→ **TASK TO CARRY OUT**: Nothing should be left out: repeat all the data exactly.

→ **DATA BLOCK**:
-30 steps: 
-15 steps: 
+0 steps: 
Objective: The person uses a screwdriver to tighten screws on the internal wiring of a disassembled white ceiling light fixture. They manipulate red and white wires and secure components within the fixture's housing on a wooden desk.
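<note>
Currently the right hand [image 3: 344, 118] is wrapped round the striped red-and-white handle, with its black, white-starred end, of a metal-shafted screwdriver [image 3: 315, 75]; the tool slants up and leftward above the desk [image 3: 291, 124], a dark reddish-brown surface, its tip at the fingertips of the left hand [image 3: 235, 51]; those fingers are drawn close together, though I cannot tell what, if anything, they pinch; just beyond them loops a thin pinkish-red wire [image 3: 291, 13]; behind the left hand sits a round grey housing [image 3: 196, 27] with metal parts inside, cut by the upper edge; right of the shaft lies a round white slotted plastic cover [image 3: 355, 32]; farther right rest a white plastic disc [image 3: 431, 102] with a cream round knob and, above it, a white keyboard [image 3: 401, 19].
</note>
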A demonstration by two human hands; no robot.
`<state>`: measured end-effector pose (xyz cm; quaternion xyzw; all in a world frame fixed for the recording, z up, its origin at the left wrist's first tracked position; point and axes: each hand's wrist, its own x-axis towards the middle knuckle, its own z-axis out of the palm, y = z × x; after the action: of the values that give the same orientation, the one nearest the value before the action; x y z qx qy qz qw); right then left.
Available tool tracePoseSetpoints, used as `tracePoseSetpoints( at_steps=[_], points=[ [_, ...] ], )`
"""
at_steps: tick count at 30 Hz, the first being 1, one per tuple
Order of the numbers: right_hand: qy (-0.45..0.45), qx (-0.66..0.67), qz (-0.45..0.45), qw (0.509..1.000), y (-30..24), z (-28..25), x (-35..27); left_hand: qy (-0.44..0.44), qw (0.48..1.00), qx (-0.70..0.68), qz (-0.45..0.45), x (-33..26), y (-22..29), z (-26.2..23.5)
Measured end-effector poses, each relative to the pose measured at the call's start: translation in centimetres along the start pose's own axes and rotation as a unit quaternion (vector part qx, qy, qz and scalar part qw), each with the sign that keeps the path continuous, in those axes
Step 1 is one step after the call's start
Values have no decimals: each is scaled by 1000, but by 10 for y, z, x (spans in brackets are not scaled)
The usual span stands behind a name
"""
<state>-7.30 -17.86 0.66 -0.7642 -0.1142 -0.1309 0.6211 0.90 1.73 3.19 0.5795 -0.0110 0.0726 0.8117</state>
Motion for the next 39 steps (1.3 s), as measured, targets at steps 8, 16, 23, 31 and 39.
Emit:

→ **REPLY**:
-30 steps: 
-15 steps: 
+0 steps: 
Objective: The person uses a screwdriver to tighten screws on the internal wiring of a disassembled white ceiling light fixture. They manipulate red and white wires and secure components within the fixture's housing on a wooden desk.
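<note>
Currently the right hand [image 3: 344, 118] is wrapped round the striped red-and-white handle, with its black, white-starred end, of a metal-shafted screwdriver [image 3: 315, 75]; the tool slants up and leftward above the desk [image 3: 291, 124], a dark reddish-brown surface, its tip at the fingertips of the left hand [image 3: 235, 51]; those fingers are drawn close together, though I cannot tell what, if anything, they pinch; just beyond them loops a thin pinkish-red wire [image 3: 291, 13]; behind the left hand sits a round grey housing [image 3: 196, 27] with metal parts inside, cut by the upper edge; right of the shaft lies a round white slotted plastic cover [image 3: 355, 32]; farther right rest a white plastic disc [image 3: 431, 102] with a cream round knob and, above it, a white keyboard [image 3: 401, 19].
</note>
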A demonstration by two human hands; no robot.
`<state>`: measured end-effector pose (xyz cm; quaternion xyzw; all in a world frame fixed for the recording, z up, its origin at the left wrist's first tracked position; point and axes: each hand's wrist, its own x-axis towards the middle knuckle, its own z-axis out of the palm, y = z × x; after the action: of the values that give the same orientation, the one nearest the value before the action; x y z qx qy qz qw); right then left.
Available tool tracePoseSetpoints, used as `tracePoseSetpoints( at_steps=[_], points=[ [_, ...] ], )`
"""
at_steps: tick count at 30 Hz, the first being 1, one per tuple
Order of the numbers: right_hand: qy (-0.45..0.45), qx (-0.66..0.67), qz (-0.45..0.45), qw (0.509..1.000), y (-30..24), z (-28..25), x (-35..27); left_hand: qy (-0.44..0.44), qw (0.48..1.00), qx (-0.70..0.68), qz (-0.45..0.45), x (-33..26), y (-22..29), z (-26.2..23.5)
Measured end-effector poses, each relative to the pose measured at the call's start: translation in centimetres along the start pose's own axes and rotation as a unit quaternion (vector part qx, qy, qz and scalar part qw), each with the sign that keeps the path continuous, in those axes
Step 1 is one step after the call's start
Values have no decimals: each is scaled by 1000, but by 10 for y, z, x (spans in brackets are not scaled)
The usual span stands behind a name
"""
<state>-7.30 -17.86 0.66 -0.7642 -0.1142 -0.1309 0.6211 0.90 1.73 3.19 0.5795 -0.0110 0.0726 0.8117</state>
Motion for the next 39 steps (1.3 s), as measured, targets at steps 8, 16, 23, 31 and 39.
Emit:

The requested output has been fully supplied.